Ele se referia ao Serro, uma cidade pequenina com pouco mais de 20 mil habitantes localizada no Alto Vale Jequitinhonha, a 330 quilômetros de Belo Horizonte. A cidade é hoje palco de uma disputa entre o poder do dinheiro e o poder popular.

Um amigo já falecido de meu pai, um homem que tinha uns 70 anos quando eu ainda era criança, certa vez, não me lembro em que circunstâncias, me disse uma frase que reverberaria em mim por muitos e longos anos: "Menina, onde o ouro fala, tudo cala." Eu guardei o dito e depois acrescentei a ele algumas frases um pouco mais esperançosas sobre luta e organização popular.

O moço da TV falava de resistência e luta. A luta que impede que o ouro fale mais alto que a vontade popular. Pela tela, olhei bem no fundo daqueles olhos cansados de brigar pelo direito de existir e me coloquei a pensar no que fazem de nós os donos do poder.

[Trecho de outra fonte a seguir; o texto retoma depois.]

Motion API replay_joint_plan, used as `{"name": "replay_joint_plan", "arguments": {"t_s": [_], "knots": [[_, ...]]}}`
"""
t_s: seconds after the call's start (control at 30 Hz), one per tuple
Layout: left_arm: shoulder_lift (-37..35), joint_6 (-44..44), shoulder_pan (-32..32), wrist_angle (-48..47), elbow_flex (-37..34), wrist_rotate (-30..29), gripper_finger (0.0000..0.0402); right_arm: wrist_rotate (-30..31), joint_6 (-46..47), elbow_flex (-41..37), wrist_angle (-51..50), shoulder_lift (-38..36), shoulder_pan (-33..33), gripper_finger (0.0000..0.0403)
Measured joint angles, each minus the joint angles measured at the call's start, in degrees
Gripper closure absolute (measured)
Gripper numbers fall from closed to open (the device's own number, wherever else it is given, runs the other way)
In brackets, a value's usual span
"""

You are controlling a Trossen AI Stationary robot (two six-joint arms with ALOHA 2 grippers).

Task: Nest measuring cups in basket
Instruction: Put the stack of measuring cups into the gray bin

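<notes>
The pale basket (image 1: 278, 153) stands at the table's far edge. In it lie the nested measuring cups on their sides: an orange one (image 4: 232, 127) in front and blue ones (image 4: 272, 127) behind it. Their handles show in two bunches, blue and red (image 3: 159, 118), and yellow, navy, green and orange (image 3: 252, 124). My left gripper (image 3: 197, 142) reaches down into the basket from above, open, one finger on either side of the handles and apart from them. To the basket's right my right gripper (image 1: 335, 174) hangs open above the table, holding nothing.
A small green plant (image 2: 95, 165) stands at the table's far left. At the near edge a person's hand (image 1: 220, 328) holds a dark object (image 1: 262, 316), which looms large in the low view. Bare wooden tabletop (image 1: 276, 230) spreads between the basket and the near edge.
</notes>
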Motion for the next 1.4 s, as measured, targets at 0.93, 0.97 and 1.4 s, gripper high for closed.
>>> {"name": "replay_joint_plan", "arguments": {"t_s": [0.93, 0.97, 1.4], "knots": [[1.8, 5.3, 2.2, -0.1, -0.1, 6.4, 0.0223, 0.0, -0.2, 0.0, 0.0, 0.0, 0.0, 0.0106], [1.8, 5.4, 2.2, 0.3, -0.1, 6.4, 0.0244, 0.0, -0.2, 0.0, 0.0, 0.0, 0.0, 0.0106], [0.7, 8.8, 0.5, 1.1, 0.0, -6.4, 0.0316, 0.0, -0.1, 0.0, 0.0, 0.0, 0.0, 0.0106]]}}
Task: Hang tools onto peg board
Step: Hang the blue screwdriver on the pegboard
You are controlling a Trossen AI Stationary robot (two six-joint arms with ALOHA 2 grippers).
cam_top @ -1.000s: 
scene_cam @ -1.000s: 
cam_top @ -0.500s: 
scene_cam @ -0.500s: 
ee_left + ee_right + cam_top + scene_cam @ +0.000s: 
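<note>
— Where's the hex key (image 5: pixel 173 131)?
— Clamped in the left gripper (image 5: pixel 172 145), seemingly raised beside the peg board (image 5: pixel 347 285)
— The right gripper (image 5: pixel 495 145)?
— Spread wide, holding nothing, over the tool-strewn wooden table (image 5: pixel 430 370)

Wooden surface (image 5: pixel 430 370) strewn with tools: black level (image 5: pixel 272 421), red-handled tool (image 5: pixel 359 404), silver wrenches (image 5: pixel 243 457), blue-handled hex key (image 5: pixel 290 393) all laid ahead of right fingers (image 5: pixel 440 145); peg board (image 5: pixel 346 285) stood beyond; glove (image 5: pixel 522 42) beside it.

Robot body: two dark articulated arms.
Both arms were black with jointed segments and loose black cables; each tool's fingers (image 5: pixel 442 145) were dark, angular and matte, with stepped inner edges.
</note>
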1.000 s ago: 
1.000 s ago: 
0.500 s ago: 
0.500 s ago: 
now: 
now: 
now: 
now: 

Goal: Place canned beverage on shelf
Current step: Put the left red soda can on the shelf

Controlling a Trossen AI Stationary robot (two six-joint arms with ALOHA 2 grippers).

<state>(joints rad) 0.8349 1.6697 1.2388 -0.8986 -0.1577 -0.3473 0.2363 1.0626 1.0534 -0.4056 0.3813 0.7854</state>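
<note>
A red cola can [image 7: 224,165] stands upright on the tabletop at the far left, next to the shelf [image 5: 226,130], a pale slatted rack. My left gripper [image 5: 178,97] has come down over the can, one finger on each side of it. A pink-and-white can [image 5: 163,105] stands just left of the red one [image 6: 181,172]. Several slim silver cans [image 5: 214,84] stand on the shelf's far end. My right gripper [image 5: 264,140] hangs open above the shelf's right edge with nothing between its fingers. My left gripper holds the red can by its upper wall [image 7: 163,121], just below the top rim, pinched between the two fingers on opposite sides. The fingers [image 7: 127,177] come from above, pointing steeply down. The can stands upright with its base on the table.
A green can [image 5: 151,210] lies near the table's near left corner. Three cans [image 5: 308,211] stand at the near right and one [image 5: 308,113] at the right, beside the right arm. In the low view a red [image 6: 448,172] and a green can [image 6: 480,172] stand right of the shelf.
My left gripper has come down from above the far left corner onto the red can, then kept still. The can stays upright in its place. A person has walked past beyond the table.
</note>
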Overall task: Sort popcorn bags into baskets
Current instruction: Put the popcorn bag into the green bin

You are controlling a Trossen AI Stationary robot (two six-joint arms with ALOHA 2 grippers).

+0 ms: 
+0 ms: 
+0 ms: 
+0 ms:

A mineração que chega prometendo riqueza, emprego, progresso não está preocupada com a contaminação das águas, com a ruptura do seu delicado ciclo, com as riquezas imateriais daquela gente, com o apego ancestral que desenvolveram pela terra, com suas hortas, com o pasto das criações, com os rios, com o lençol freático, com o impacto sobre o clima, com a saúde mental das pessoas, com o acervo histórico representado pelas construções, os casarões, a Igreja.

Os donos do dinheiro só querem invadir, cavar, mastigar a terra, cuspir o bagaço e levar com eles o minério que transformam em mais dinheiro.

Prometem empregos? A natureza de pé e a cidade inteira geram muito mais com o turismo. Prometem riqueza? Nada ficará para aquelas pessoas mais prejudicadas. O que restará em alguns anos é a terra arrasada feito o que restou em Mariana e Brumadinho. Feito o que estão fazendo com a Serra do Curral nos arredores de Belo Horizonte.

Não há nada que a mineração traga de bom e que fique em Minas, para os mineiros.

Em Minas, contemplamos uma montanha com saudade antecipada, sem saber se em alguns meses ela terá se transformado em um buraco ou, como disse o poeta, em uma foto na parede.

Torci pelo Serro. Sonhei com aquelas pessoas. Pedi para que sigam resistindo. Desejei estar com eles. Na verdade, todas as lutas são uma única luta e estamos todos juntos brigando para seguir vivendo. Viva o povo brasileiro! Resiste, Serro!